HuffPost Review: <i>Saint Misbehavin': The Wavy Gravy Movie</i>

HuffPost Review:
This post was published on the now-closed HuffPost Contributor platform. Contributors control their own work and posted freely to our site. If you need to flag this entry as abusive, send us an email.

As characters go, it's hard to find anyone who has had both the Zelig-like ubiquity and, at the same time, the high profile of Hugh Romney, aka Wavy Gravy.

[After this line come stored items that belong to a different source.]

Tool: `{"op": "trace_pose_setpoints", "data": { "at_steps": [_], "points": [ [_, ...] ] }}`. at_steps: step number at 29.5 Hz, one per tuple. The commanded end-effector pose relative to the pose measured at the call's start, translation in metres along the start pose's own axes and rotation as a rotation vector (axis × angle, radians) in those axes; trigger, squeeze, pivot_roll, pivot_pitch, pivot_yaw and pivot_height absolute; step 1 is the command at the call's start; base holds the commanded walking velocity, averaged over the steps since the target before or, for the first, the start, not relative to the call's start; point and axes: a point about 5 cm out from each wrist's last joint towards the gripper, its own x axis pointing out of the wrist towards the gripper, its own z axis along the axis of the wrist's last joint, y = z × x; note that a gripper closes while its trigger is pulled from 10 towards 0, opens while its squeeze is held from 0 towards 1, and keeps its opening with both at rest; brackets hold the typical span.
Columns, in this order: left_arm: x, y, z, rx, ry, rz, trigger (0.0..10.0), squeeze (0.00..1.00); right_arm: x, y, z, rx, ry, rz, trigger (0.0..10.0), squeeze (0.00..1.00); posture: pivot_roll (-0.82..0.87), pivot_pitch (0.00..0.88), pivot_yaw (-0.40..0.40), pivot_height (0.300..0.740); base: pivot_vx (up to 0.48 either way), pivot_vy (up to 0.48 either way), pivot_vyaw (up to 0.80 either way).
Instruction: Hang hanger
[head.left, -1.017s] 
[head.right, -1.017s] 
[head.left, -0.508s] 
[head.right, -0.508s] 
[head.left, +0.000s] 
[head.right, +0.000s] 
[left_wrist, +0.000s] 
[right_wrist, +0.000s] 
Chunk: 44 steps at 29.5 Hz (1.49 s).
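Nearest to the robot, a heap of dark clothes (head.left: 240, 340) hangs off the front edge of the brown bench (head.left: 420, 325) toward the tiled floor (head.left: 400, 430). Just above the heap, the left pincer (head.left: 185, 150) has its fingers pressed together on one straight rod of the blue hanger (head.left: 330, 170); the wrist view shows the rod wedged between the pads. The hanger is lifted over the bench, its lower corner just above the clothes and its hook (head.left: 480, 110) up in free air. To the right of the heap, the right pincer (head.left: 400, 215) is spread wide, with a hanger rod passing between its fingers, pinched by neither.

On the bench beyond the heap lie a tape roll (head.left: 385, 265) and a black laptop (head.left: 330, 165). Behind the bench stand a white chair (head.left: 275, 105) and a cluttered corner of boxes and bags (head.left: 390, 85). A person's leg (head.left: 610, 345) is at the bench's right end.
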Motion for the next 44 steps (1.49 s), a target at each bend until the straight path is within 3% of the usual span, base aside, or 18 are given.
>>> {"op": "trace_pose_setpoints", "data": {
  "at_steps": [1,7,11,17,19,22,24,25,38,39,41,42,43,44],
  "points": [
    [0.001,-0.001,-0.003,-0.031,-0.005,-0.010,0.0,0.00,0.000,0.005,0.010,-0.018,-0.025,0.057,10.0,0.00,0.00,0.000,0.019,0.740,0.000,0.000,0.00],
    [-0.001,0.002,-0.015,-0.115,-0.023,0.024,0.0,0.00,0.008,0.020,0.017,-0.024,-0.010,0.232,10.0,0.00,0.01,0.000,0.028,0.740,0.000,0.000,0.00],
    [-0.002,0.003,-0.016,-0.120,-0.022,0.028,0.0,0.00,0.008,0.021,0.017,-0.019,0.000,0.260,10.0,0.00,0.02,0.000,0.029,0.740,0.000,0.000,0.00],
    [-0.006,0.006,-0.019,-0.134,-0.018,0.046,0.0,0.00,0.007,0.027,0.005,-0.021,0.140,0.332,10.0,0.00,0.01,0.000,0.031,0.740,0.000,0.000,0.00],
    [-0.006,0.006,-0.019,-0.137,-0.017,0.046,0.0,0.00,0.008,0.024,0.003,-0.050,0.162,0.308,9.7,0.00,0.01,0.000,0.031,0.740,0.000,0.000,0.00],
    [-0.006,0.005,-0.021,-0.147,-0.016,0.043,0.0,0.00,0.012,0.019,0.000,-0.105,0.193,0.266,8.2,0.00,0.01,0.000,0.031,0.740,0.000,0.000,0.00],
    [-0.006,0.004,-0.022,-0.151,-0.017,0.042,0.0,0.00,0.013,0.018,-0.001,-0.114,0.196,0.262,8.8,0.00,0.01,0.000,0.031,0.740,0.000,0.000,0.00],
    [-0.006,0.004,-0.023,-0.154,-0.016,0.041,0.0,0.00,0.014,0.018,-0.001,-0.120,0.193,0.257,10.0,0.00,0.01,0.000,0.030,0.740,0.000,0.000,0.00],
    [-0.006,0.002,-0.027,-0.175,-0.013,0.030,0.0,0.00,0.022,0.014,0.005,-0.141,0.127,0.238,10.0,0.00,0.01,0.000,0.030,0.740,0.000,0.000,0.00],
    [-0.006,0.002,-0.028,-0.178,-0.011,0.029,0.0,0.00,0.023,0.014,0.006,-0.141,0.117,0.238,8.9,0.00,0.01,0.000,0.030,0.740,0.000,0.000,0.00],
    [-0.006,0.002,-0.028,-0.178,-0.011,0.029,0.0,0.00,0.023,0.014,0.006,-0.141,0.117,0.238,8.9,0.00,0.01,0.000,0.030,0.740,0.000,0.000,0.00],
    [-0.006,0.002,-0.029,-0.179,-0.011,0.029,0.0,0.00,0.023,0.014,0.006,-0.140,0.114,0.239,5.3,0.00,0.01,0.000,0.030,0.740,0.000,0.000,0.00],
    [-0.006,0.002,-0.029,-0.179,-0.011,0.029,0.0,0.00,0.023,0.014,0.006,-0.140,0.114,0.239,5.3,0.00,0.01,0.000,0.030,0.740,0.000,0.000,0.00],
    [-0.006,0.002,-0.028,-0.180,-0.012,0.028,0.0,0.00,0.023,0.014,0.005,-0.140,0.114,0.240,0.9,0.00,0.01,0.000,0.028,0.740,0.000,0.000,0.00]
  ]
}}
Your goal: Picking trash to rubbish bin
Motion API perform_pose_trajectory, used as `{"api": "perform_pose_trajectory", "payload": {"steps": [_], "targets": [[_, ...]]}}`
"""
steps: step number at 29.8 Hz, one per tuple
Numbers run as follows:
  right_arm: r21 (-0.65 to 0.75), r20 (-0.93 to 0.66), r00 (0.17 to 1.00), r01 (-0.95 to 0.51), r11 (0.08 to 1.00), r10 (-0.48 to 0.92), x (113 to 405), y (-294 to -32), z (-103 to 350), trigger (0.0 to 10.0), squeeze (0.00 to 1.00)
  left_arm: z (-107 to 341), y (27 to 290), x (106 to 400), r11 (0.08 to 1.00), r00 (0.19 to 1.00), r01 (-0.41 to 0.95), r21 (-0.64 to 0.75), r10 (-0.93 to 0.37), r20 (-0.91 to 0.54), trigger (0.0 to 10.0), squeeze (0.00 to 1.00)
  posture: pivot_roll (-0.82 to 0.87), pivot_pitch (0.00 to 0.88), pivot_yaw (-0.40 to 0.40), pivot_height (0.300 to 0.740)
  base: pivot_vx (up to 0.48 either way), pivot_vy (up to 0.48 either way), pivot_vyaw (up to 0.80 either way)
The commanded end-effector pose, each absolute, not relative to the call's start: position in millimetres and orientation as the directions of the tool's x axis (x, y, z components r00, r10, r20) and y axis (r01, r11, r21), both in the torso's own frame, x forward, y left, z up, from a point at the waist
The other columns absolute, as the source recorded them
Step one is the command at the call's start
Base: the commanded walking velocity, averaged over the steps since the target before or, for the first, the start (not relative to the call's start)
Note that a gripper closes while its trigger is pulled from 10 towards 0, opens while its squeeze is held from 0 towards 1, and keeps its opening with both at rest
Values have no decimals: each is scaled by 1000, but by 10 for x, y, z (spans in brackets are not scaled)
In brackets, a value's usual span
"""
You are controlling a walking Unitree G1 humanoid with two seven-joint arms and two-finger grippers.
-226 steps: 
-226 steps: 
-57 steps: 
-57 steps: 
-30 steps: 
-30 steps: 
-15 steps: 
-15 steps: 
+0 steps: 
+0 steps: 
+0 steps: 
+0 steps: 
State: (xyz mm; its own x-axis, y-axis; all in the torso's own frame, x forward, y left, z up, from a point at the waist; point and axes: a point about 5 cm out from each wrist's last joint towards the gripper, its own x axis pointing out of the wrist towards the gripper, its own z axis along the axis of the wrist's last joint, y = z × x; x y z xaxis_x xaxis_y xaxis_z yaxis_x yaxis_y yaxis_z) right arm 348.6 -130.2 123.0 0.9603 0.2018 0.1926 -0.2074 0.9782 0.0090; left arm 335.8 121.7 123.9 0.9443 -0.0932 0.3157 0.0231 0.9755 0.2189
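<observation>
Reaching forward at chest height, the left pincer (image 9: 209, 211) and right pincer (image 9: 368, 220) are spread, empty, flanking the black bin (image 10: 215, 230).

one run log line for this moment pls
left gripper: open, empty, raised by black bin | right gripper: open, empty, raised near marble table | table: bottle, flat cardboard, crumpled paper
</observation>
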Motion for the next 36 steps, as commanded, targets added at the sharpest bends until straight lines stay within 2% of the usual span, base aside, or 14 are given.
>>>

You get a true sense of just how wide a net he's cast over the years in Saint Misbehavin': The Wavy Gravy Movie, a new documentary by Michelle Esrick. Though only a middling piece of filmmaking, its subject is so personable, with both an infectious personality and a razor-sharp mind, that it's hard not to get caught up in his story.

Wavy, as his friends call him, is now 74 but still the same force-of-nature, eager to do good and evoke smiles and laughter. As the film shows, he started out as one of the beats in the Greenwich Village of the 1950s, sharing a room with Bob Dylan, performing onstage as a poet and then an improvisational comic (inspired by Lenny Bruce). Eventually, he made his way to California and was part of one of the first hippie communes: the Hog Farm.

The Hog Farm became most famous for its humanitarian work, feeding people and guiding bad trips at Woodstock. Wavy is the toothless, cowboy-hatted guy in the Woodstock documentary who announces, "What we have in mind is breakfast in bed for 400,000."

He was on the bus with Ken Kesey and the Merry Pranksters, protested the war in Vietnam, and helped create a camp for kids (Camp Winnarainbow) that teaches circus skills and yoga. He's a jester, clown and political satirist who found a way to fund a program to provide sight-saving cataract surgery in remote villages of Nepal. He even has his own Ben & Jerry's Ice Cream flavor.

Esrick has testimony from a variety of people - from veteran Hog Farmers (who joined Wavy on a bus caravan from Europe to India) to Bonnie Raitt and Jackson Browne. But the best witness of all is Wavy himself: bald, pot-bellied, with a bad back and an unquenchable spirit. He's the holy fool who gets the joke and keeps on living it.

There's nothing about the filmmaking that's much more than standard about Saint Misbehavin' - except the subject himself: Wavy Gravy, an American original who continues to practice random acts of kindness in a life full of good karma.